When Birthright Citizenship was last "Reconsidered": REGAN v. KING and Asian Americans Part IV
The Native Sons appeal in
the Regan case catalyzed the
intervention in the case of a notable pair of new players, the Japanese American
Citizens League and the NAACP. At that point, the JACL, the largest prewar
Nisei organization, was financially strapped and embattled—from the outside by
mass removal, and inside the Japanese community by its reluctant decision to
offer the federal government its assistance. Although the JACL did speak out
against attempts to restrict permanent citizenship rights of japaense Americans,
they did not consider taking part in the Regan
case until the organization held a Special Emergency National Conference in
Salt Lake City
in November 17-24, 1942. A.L. Wirin of the Southern California ACLU (a notable
civil rights lawyer who had left his previous law firm in order to defend
Japanese Americans in court cases) gave an update on the various test cases challenging Executive Order 9066. Wirin spoke briefly about Regan, and suggested that in case of an appeal the JACL might want
to intervene. Soon after, the JACL approved the preparation of an amicus (friend
of the court) brief in opposition to the Native Sons by National President
Saburo Kido and past president Walter Tsukamoto. However, both Kido and
Tsukamoto were confined in government camps, far from law libraries and proper
office facilities. Thus, doubtless at Wirin’s suggestion, they reached out to Hugh
MacBeth, a maverick African American attorney from Los Angeles who had served
as director of the California Race Relations Commission, and had been an
outstanding defender of Japanese Americans (For more on MacBeth, see http://www.blackpast.org/?q=perspectives/defending-nikkei-hugh-macbeth-and-japanese-american-internment) MacBeth
not only agreed to work with the JACL, but in turn recruited the NAACP’s
Southern California branch president, Thomas L. Griffith.(African American lawyer Loren Miller, who frequently
worked with the NAACP, signed another amicus, from the National Lawyers Guild)
The JACL’s amicus, which
listed Kido, Tsukamoto, MacBeth, Griffith
and Wirin as counsel, was filed on February 17, 1943, two days before oral
argument.

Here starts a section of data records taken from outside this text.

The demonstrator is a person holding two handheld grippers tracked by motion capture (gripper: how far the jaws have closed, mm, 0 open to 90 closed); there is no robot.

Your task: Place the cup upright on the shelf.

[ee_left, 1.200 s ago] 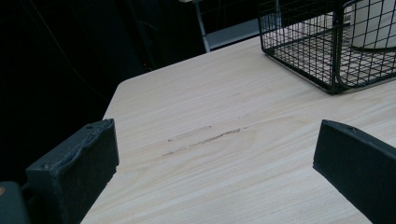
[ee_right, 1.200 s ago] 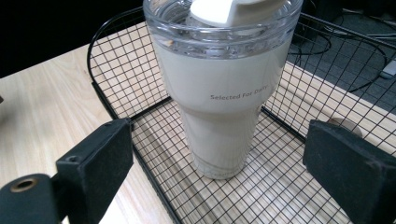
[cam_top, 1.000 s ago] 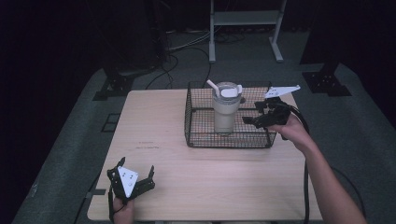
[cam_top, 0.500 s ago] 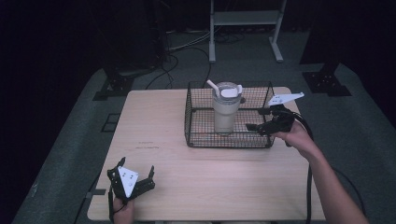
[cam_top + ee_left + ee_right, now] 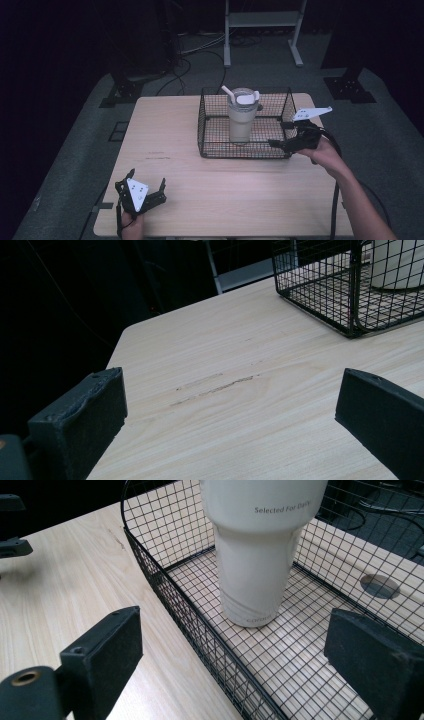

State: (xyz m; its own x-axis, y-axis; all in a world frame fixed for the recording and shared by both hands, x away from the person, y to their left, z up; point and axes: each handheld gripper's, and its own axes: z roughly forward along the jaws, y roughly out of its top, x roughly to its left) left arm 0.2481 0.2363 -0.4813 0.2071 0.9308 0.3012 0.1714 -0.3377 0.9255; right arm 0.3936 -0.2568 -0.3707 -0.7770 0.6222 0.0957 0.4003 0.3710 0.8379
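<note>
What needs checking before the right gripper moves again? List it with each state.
1. Right gripper jaws open, empty: ok.
2. Tumbler upright inside the wire basket: ok.
3. Tumbler lid and straw on top: ok.
4. Right gripper free of the basket's near corner: cannot tell.
5. Left gripper open, apart from the basket: ok.
6. Table beside the basket bare: ok.

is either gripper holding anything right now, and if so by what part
Nothing is held. The right gripper is open beside the wire basket, apart from the white tumbler standing in it. The left gripper is open over bare table.
</note>
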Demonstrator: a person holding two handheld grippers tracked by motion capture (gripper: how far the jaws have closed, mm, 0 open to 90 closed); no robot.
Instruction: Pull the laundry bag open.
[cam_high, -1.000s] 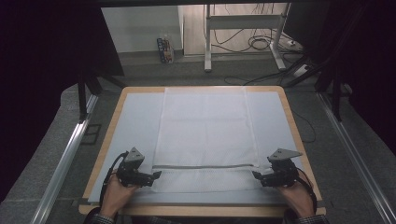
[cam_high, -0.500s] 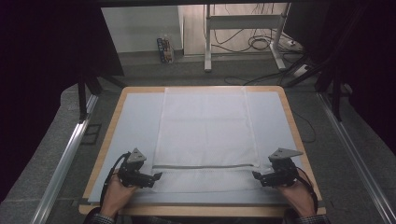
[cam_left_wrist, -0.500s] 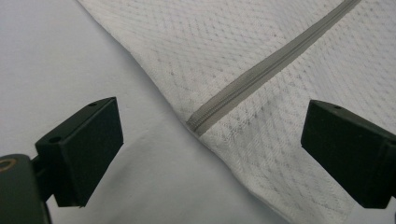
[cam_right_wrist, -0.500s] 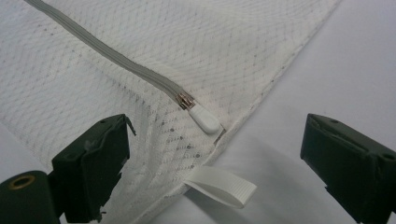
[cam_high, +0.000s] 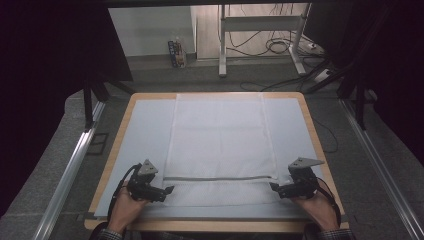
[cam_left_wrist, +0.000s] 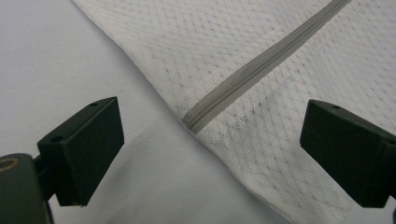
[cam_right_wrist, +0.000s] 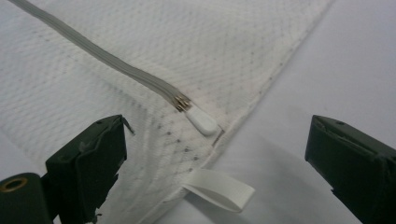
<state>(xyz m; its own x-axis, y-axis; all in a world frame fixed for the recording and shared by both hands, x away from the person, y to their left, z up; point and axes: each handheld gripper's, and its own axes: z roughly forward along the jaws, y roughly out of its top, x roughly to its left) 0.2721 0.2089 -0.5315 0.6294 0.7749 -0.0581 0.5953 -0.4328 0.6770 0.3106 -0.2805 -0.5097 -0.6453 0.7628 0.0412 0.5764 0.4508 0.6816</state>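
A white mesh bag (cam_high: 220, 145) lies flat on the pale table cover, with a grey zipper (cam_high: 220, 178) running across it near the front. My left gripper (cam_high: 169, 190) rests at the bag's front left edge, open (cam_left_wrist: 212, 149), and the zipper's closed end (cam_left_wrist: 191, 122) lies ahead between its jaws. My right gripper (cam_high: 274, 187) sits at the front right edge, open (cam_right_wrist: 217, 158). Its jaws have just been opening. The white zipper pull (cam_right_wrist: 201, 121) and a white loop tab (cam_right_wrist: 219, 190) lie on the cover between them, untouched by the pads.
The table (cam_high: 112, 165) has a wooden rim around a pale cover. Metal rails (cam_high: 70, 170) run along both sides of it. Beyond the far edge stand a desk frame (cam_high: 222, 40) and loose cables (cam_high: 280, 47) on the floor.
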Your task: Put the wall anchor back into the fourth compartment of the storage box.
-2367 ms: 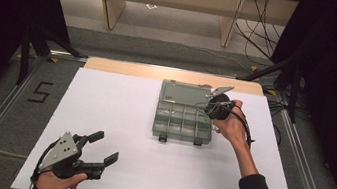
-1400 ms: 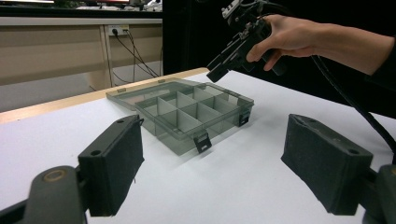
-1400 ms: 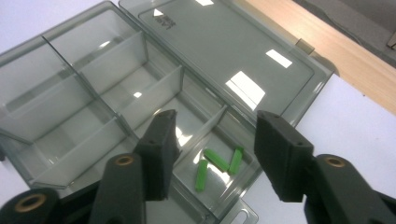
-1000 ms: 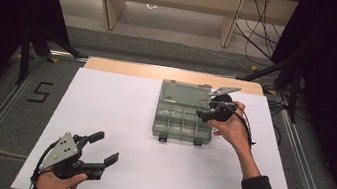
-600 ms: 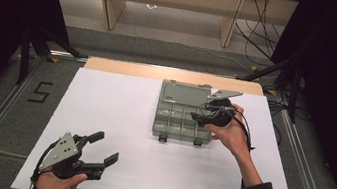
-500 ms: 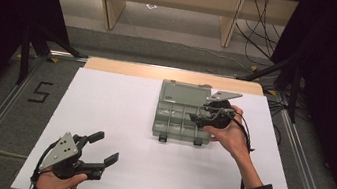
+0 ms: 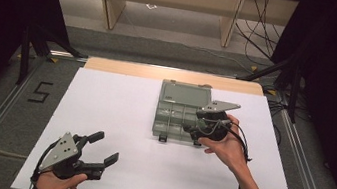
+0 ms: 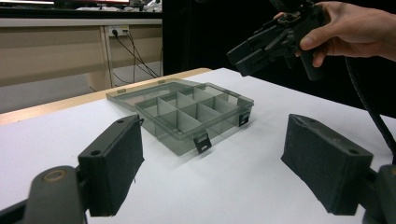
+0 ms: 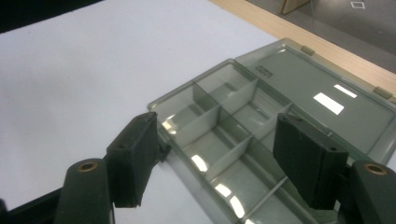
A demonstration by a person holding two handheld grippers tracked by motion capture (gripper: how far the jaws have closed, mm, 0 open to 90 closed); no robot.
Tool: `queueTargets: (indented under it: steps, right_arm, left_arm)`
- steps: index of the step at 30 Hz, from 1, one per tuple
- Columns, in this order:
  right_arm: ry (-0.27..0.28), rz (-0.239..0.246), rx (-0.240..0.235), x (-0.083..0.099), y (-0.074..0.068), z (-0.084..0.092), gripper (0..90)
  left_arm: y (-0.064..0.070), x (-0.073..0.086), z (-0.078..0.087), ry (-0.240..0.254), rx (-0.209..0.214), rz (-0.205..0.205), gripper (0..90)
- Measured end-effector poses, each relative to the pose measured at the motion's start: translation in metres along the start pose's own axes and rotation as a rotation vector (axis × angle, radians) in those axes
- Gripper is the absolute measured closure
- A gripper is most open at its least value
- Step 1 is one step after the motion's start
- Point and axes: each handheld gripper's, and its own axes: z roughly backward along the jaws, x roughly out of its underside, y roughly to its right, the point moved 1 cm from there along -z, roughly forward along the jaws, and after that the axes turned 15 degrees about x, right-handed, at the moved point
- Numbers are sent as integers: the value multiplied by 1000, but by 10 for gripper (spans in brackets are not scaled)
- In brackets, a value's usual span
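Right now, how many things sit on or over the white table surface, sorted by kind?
Compartment box, grey, lid open: 1
Hand-held tools: 2, the left tool and the right tool
Total: 3

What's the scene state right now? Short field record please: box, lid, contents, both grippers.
box: translucent grey compartment box on the white table cover
lid: open, laid flat behind the tray
contents: compartments look empty
latches: two dark clips on the front edge, hanging free
right gripper: jaws open and have just been opening, nothing between them, above the box's front right corner
left gripper: jaws open, holding nothing, at the near left of the table, apart from the box
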Motion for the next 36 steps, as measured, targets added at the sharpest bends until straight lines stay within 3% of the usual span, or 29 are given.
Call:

Perhaps the most striking and original section of the brief was
located in its latter half. First, the brief pointed out that the Native Sons’
case was in fact directed at many other groups, including American Indians and
Americans of Chinese, Korean, Filipino and East Indian ancestry, whose citizenship
the Native Sons had declared to be “repellant.” The brief then moved
on to explore what it termed the “Interests of Negroes and this case.” In this
section—which may well have been drafted by Hugh MacBeth—the brief ridiculed
the disingenuous suggestion of the Native Sons that the citizenship of African
Americans was not in question. Pointing to larger connections between
opponents of equality for Japanese Americans and blacks, the authors reminded
the judges that Native Sons leaders had claimed in recent testimony to Congress that the granting of
citizenship to Blacks after the civil war had been a “grave mistake.” They
added that if the Native Sons lawsuit was successful, the next step of such
“Hitlerism” would be the introduction of a constitutional amendment to deprive
Negroes of citizenship” The brief then went on to make an extended comparison
between statements of official Nazi ideology and the arguments of the Native Sons.